» **Directions**
Return every line from the one with "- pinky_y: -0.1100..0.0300" through the one with "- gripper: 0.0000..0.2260", inclusive, exactly as it appears below.

» **Information provided**
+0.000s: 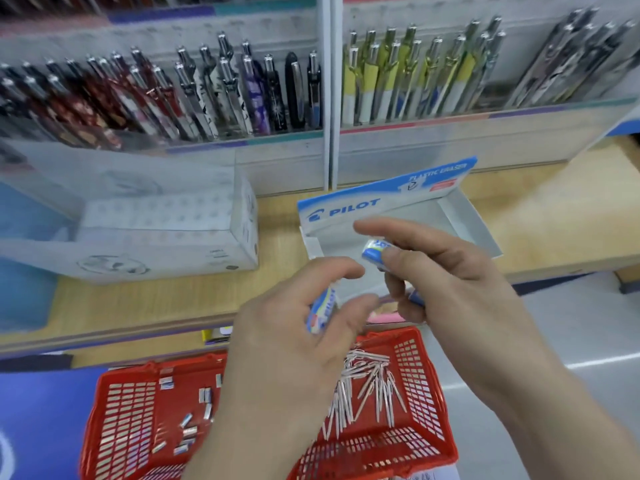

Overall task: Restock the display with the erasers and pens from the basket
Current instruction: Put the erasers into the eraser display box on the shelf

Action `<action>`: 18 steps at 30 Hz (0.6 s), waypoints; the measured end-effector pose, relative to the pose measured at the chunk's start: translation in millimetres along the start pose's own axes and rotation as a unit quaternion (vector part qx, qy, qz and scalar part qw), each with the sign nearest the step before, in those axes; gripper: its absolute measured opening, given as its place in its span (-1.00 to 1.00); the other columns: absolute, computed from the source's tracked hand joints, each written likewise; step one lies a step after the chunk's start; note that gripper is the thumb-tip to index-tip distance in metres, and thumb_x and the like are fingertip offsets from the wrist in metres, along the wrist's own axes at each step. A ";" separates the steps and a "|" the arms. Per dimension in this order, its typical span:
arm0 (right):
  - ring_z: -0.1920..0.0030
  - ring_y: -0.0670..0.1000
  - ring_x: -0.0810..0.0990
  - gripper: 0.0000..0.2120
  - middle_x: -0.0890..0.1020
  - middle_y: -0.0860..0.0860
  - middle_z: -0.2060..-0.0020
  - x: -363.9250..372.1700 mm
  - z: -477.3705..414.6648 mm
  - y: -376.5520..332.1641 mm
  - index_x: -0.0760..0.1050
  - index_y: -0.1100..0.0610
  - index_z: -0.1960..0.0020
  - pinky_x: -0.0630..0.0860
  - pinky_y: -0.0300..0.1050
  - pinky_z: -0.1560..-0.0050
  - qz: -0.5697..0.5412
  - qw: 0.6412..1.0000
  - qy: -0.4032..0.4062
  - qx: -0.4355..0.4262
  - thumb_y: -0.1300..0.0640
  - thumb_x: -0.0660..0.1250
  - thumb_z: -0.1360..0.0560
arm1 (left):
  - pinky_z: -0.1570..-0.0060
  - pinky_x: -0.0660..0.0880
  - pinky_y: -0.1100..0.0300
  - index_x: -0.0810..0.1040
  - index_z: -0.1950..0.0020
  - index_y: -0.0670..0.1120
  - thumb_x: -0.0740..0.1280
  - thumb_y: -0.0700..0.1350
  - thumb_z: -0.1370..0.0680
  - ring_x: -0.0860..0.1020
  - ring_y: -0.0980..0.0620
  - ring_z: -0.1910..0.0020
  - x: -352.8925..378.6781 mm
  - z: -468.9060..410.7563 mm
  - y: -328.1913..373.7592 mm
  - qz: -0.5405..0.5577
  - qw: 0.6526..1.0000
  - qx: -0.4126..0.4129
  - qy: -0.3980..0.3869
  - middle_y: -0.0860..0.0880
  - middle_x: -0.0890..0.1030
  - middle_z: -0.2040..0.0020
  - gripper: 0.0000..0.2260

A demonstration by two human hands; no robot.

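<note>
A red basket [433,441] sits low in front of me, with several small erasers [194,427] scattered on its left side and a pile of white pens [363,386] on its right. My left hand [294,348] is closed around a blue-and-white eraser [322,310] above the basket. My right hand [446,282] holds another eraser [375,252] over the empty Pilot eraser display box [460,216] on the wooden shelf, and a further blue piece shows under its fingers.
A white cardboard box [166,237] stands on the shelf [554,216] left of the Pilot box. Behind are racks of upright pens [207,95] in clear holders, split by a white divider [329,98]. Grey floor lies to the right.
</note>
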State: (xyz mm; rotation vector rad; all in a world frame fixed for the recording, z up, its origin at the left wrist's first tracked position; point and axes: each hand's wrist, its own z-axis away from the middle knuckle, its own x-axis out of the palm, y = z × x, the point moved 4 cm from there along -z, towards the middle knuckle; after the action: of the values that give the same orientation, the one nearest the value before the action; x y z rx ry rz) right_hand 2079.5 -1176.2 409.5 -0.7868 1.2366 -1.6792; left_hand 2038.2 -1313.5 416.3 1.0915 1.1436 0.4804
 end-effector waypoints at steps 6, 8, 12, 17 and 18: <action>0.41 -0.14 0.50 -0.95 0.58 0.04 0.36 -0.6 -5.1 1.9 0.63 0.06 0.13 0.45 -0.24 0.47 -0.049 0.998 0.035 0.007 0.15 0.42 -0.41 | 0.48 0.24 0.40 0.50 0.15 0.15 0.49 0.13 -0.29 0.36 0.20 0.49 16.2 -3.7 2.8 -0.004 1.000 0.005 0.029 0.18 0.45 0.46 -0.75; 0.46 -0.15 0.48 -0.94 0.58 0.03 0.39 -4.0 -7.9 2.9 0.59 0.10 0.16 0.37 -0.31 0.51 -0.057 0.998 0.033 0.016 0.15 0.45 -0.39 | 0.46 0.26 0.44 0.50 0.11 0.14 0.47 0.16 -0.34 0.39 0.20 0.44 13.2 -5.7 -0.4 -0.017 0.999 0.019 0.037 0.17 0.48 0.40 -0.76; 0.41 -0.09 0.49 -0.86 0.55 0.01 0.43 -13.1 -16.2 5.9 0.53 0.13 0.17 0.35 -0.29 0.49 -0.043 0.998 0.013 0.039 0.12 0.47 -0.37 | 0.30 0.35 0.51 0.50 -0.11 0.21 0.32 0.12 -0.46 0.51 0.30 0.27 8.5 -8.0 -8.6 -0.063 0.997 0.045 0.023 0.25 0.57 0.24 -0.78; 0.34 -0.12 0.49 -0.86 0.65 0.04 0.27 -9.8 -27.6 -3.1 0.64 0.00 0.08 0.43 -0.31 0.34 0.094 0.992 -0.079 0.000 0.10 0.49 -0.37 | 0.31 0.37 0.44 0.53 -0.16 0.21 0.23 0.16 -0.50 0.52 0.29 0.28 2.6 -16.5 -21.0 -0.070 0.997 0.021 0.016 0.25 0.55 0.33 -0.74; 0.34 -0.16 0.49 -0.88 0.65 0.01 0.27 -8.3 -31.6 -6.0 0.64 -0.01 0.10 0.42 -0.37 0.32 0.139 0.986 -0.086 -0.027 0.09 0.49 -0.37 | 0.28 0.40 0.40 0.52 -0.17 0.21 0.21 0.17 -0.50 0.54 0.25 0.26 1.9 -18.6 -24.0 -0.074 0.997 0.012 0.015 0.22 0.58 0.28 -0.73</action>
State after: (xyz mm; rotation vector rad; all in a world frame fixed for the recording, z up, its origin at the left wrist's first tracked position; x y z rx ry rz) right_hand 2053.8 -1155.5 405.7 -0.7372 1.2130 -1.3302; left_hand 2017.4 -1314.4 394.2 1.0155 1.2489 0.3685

» **Solution for this exercise**
  - pinky_y: -0.1100..0.0300
  - index_x: -0.0810..0.1040
  - index_z: -0.1950..0.0020
  - index_y: -0.0670..0.1120
  - thumb_x: -0.0740..0.1280
  - thumb_y: -0.0700..0.1350
  - thumb_z: -0.1370..0.0680
  - ring_x: -0.0860..0.1020
  - ring_y: -0.0980..0.0620
  - ring_z: -0.1910..0.0020
  - x: -352.8925..378.6781 mm
  - z: -468.9060..410.7563 mm
  - y: -328.1913..373.7592 mm
  - qz: -0.5405..0.5577
  - qw: 0.6526..1.0000
  - qx: -0.4126..0.4129
  - qy: -0.3980..0.3869
  - middle_y: -0.0860..0.0880
  - middle_x: -0.0890..0.1030
  - middle_z: -0.2040..0.0020
  - gripper: 0.0000..0.2260

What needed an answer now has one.